NEW APPROACHES IN QUANTIFYING LATERAL CARBON FLUXES IN SALT MARSH ENVIRONMENTS

Coastal salt marshes are threatened globally by climate change and urban development. In addition to removing excess nutrients and providing buffer zones from flooding, these vulnerable systems have recently been shown to play a significant role in the global sequestration of carbon (C) and are potentially viable candidates for use in the offset of anthropogenic greenhouse gas (GHG) emissions. Much of the past research on C in salt marshes, however, has not captured temporal dynamics, particularly of GHG fluxes, and has not included comprehensive measurements of sequestration in the context of exchange with the atmosphere and ocean.

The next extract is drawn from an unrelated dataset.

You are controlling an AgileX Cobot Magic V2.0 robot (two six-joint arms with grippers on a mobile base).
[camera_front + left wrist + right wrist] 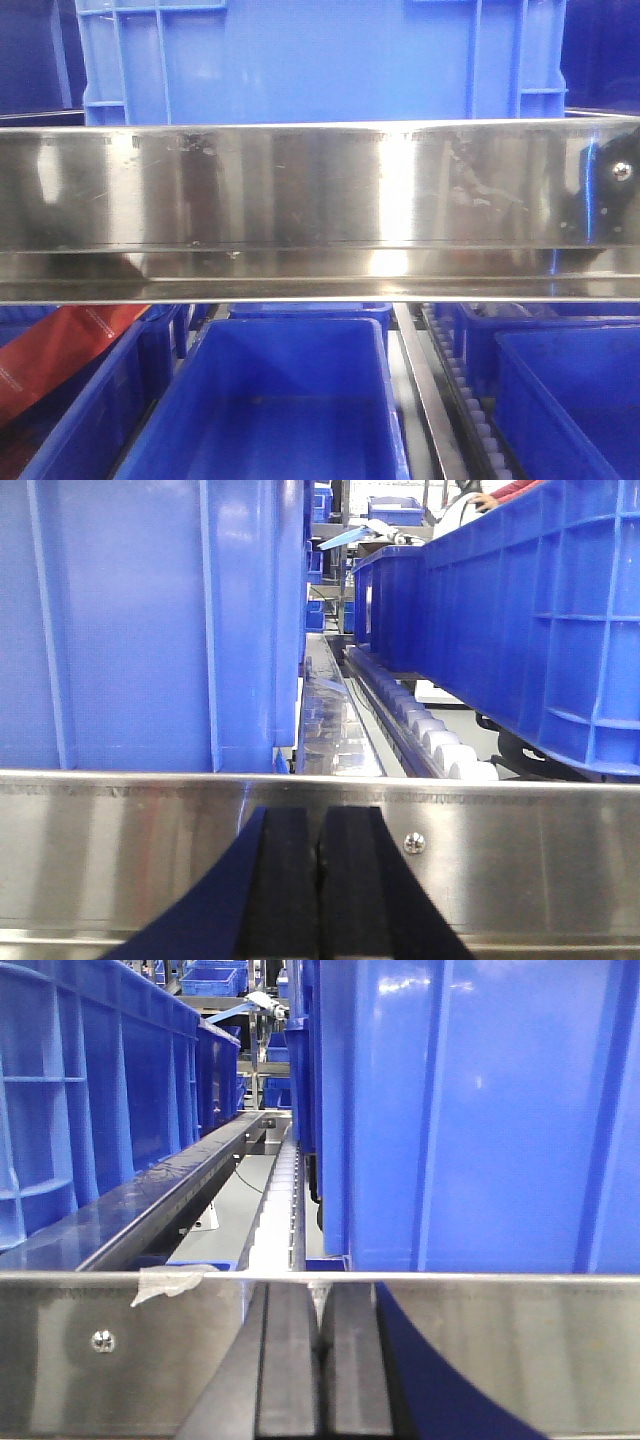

The lateral (tidal) components of C and GHG budgets are particularly uncertain, and many existing estimates are based on low-frequency sampling. As part of a broader study to construct a C and GHG budget for a set of salt marshes on Cape Cod, Mass., high-frequency time-series chemical and velocity data (across tidal and diel cycles) were measured with optical and acoustic sensors in a salt marsh creek to resolve the lateral flux component of dissolved carbon and gases. Discrete water samples were also collected seasonally over a complete tidal cycle. Using multiple linear-regression, concentrations of dissolved organic and inorganic C were calculated from sensor data, and high-frequency fluxes of these carbon pools were estimated over extended time periods. Here, we demonstrate the value (and challenges) of collecting high-frequency chemical data, and the ability to use these measurements to gain more representative estimates of carbon fluxes from salt marshes. Lateral fluxes were found to be substantial relative to vertical fluxes and longer term sequestration. Current results will be presented to construct a rarely measured full carbon budget.